TASK TO COMPLETE:
Whenever the word "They" appears on a line of the material below, that line is counted; state the total alone.

RECORDED DATA:
==================================================
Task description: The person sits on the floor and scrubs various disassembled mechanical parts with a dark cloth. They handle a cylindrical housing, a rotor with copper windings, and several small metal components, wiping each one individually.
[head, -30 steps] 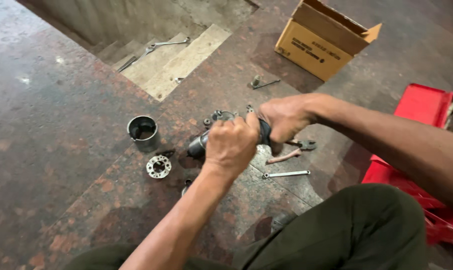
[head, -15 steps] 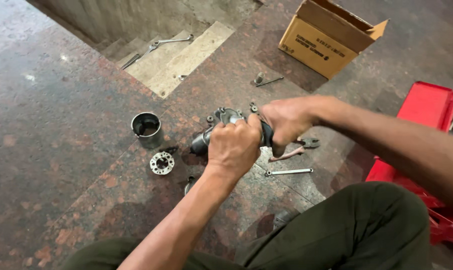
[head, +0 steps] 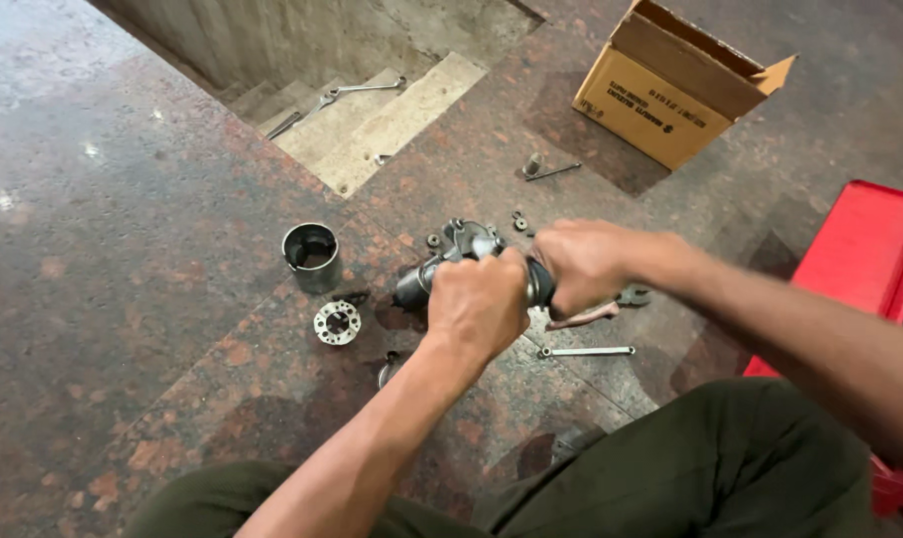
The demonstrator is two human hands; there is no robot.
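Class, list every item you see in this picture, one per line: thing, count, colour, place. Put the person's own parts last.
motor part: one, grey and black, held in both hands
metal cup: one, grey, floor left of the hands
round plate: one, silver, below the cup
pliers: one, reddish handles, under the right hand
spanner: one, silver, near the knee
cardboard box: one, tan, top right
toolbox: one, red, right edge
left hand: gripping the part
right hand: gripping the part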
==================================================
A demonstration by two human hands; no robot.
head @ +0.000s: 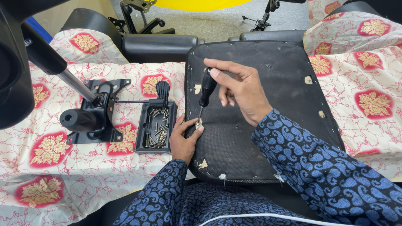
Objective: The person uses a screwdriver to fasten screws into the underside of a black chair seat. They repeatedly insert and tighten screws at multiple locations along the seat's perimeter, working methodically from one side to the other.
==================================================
YOUR SOLUTION:
2